#### [What you will do]
Omit the images. Copy each entry word for word.

#### [Source records]
───

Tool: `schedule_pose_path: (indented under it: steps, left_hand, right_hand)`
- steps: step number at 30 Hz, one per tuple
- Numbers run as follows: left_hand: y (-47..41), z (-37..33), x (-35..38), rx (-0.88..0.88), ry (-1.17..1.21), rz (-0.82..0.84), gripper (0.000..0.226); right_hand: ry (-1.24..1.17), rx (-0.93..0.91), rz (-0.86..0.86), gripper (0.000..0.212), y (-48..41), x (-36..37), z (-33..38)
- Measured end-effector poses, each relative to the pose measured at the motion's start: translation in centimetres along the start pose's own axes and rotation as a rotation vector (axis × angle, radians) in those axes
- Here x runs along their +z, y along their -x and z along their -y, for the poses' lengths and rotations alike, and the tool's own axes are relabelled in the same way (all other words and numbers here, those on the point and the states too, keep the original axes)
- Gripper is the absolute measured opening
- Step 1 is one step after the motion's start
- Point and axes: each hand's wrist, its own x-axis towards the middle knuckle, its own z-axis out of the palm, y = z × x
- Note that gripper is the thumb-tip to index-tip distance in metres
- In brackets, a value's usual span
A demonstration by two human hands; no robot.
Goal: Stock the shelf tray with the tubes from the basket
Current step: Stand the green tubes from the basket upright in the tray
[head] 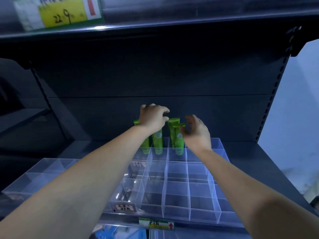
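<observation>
Four green tubes [158, 141] stand up straight in the back row of the clear tray [176, 171]. The tray has lots of little square boxes in it and sits on a dark shelf [259, 163]. Two tubes are on the left side. The other two are just beside them on the right, one right behind the other. The left hand [151, 118] is up over the tops of the two left tubes and hides them. Its fingers are bent and point toward the right tubes. I cannot tell if it holds a tube or only rests on top. The right hand [196, 133] is just to the right of the front right tube [179, 140]. Its fingers are loose and spread a bit, and it has nothing in it. The thumb is very close to that tube, but it is blurry, so I cannot tell if it touches. Another clear tray [34, 171] sits to the left, and the left arm reaches over it. A small green and yellow price label [156, 225] is on the front edge of the shelf. A big yellow price tag [58, 14] hangs on the shelf above.
</observation>
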Motion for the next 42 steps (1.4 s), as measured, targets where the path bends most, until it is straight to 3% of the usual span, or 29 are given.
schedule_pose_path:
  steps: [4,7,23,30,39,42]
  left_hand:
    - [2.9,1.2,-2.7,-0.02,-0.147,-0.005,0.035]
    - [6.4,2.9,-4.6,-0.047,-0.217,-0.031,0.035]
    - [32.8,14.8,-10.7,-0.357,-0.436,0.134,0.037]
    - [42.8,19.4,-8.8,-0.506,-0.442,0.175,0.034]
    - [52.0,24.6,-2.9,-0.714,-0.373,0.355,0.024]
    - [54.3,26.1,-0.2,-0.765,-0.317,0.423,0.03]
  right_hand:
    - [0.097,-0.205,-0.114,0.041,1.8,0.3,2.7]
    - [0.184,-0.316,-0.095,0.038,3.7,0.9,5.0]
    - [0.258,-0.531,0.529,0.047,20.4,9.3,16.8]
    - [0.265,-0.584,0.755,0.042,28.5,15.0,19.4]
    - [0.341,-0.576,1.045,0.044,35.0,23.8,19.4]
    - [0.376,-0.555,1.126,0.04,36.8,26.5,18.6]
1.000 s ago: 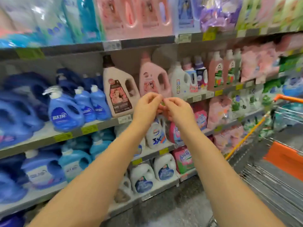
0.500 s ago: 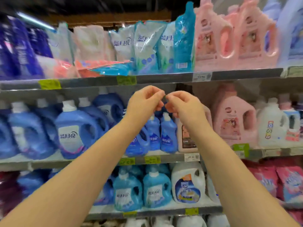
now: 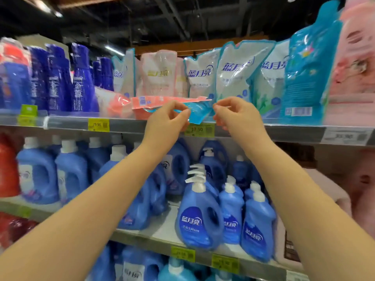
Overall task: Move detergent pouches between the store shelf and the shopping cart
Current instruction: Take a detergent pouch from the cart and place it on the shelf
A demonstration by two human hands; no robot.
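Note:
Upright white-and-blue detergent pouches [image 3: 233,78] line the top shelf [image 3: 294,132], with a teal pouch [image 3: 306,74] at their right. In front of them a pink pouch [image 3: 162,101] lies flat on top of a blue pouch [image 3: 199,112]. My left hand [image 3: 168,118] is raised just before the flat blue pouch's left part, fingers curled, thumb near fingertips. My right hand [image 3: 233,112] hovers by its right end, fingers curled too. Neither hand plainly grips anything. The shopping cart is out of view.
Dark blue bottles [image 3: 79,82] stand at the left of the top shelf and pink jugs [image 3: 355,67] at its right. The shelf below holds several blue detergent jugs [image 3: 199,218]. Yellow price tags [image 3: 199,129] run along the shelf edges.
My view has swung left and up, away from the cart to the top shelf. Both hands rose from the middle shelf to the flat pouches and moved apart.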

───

#### [Task output]
Tool: `schedule_pose_path: (indented under it: steps, left_hand, right_hand)`
- steps: step number at 30 Hz, one per tuple
- Numbers run as follows: left_hand: y (-47..41), z (-37..33), x (-35..38), rx (-0.88..0.88), ry (-1.17..1.21), rz (-0.82..0.84), gripper (0.000..0.226); right_hand: ry (-1.24..1.17), rx (-0.93..0.91), rz (-0.86..0.86), gripper (0.000..0.212), y (-48..41), x (-36..37), z (-33..38)
- Measured end-effector poses, each relative to the pose measured at the motion's start: translation in centimetres along the start pose's own axes and rotation as a rotation vector (axis × angle, radians) in those axes
- Here x runs along their +z, y along their -x and z along their -y, for the poses' lengths and rotations alike, and the tool's own axes are relabelled in the same way (all other words and numbers here, those on the point and the states too, keep the original axes)
- Gripper is the absolute measured opening
- Step 1 is one step after the motion's start
- Point and axes: each hand's wrist, its own x-axis towards the middle knuckle, its own z-axis out of the palm, y = z × x
- Note that gripper is the thumb-tip to index-tip distance in metres
- In brackets, a value's usual span
A demonstration by two human hands; no robot.
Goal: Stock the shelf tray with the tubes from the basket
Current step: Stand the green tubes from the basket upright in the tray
[head] 
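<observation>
Four green tubes [158, 141] stand up straight in the back row of the clear tray [176, 171]. The tray has lots of little square boxes in it and sits on a dark shelf [259, 163]. Two tubes are on the left side. The other two are just beside them on the right, one right behind the other. The left hand [151, 118] is up over the tops of the two left tubes and hides them. Its fingers are bent and point toward the right tubes. I cannot tell if it holds a tube or only rests on top. The right hand [196, 133] is just to the right of the front right tube [179, 140]. Its fingers are loose and spread a bit, and it has nothing in it. The thumb is very close to that tube, but it is blurry, so I cannot tell if it touches. Another clear tray [34, 171] sits to the left, and the left arm reaches over it. A small green and yellow price label [156, 225] is on the front edge of the shelf. A big yellow price tag [58, 14] hangs on the shelf above.
</observation>
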Motion for the next 42 steps (1.4 s), as measured, targets where the path bends most, until it is straight to 3% of the usual span, or 29 are given.
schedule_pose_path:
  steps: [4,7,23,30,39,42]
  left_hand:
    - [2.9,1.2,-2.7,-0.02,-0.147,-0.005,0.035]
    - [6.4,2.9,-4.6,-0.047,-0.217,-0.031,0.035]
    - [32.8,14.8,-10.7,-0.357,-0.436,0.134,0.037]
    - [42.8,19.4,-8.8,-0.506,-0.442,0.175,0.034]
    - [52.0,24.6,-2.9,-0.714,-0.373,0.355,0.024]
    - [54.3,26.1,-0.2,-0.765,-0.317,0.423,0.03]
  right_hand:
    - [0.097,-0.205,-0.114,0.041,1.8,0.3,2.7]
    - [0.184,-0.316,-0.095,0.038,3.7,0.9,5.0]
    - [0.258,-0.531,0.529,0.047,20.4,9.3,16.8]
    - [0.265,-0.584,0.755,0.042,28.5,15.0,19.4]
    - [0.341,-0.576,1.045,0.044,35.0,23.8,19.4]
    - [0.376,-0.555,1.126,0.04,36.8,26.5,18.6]
1.000 s ago: 
0.500 s ago: 
now: 
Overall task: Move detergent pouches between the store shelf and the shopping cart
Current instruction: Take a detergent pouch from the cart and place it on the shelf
A demonstration by two human hands; no robot.
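Note:
Upright white-and-blue detergent pouches [image 3: 233,78] line the top shelf [image 3: 294,132], with a teal pouch [image 3: 306,74] at their right. In front of them a pink pouch [image 3: 162,101] lies flat on top of a blue pouch [image 3: 199,112]. My left hand [image 3: 168,118] is raised just before the flat blue pouch's left part, fingers curled, thumb near fingertips. My right hand [image 3: 233,112] hovers by its right end, fingers curled too. Neither hand plainly grips anything. The shopping cart is out of view.
Dark blue bottles [image 3: 79,82] stand at the left of the top shelf and pink jugs [image 3: 355,67] at its right. The shelf below holds several blue detergent jugs [image 3: 199,218]. Yellow price tags [image 3: 199,129] run along the shelf edges.
My view has swung left and up, away from the cart to the top shelf. Both hands rose from the middle shelf to the flat pouches and moved apart.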

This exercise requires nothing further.